→ Assignment
Beginning with the line containing "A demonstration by" and ending with the line containing "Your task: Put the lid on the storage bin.", write out each line of the records below exactly; pictures and lines outside that range are left out.
::: Information
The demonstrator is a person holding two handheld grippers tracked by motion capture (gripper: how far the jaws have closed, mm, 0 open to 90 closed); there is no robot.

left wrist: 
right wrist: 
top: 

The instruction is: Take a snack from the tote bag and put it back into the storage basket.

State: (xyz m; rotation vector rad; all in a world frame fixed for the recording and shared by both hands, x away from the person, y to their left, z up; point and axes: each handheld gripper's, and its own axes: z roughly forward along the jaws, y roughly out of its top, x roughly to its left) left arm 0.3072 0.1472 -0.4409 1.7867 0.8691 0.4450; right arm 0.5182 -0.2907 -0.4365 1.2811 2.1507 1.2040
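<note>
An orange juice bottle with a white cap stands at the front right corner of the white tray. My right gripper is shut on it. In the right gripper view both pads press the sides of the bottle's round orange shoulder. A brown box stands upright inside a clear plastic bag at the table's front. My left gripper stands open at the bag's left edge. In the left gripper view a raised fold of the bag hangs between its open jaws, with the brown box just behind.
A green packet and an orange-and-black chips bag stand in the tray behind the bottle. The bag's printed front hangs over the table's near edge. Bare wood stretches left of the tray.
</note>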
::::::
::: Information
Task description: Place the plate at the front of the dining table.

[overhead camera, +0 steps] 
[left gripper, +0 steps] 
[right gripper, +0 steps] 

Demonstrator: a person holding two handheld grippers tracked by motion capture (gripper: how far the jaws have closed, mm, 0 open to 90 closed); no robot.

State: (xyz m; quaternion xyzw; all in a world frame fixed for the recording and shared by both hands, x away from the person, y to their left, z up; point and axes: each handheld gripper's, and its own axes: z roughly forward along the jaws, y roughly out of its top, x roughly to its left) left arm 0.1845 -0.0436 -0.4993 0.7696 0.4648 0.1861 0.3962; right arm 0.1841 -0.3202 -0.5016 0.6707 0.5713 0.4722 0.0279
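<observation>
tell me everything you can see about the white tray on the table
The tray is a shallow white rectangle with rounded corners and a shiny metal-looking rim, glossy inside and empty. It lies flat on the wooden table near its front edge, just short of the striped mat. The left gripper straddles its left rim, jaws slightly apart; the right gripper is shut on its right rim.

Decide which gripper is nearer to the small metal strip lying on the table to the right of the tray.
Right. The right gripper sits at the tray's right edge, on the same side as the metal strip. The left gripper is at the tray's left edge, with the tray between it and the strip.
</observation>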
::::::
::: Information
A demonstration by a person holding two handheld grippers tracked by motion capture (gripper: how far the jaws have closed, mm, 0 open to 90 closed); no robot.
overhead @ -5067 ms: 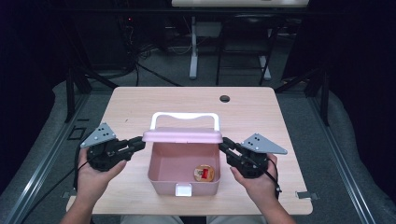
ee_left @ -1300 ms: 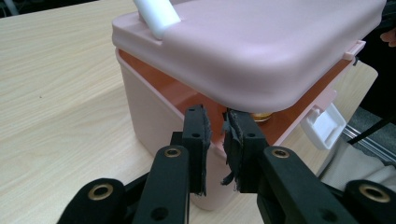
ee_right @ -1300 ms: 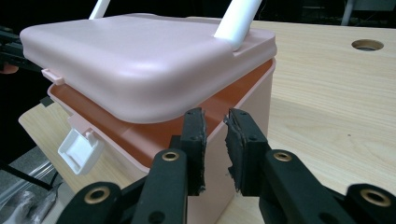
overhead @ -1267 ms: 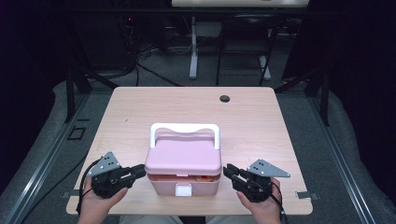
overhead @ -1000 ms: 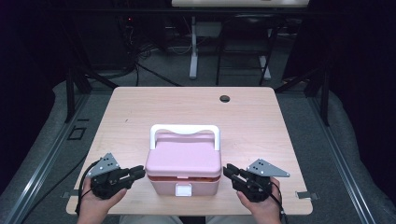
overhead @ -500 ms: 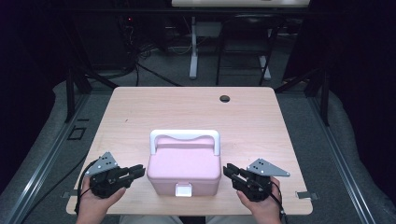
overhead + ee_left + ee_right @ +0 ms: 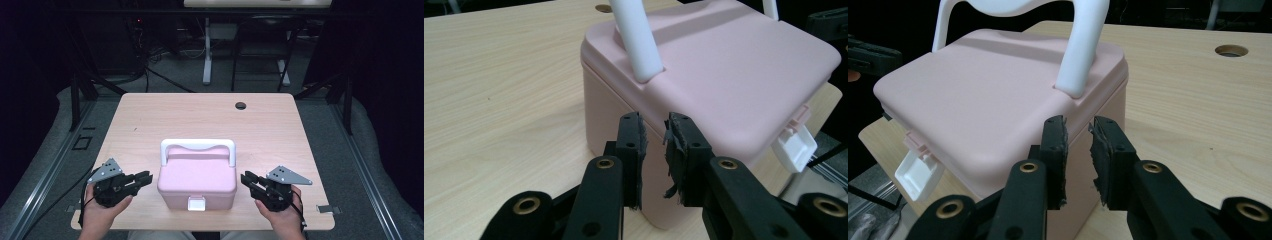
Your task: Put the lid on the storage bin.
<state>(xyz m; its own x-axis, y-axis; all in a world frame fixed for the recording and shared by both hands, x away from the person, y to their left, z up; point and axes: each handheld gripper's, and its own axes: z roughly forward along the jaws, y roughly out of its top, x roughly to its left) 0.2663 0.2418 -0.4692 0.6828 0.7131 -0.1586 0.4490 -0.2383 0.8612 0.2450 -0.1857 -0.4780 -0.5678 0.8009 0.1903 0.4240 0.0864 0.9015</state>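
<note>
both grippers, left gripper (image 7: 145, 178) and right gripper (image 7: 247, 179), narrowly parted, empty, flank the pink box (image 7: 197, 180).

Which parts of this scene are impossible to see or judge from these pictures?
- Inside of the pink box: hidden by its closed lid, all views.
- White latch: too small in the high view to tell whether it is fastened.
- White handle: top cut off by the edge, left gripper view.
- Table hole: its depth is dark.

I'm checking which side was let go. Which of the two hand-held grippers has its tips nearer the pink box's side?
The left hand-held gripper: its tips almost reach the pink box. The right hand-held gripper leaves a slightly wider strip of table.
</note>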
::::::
→ Expected answer
A demonstration by a person holding two handheld grippers tracked by motion capture (gripper: how far the jaws have closed, mm, 0 open to 90 closed); no robot.
overhead @ -5067 ms: 
ee_left @ -1300 ms: 
ee_right @ -1300 ms: 
overhead @ -1267 ms: 
overhead @ -1000 ms: 
overhead @ -500 ms: 
overhead + ee_left + ee_right @ +0 ms: 
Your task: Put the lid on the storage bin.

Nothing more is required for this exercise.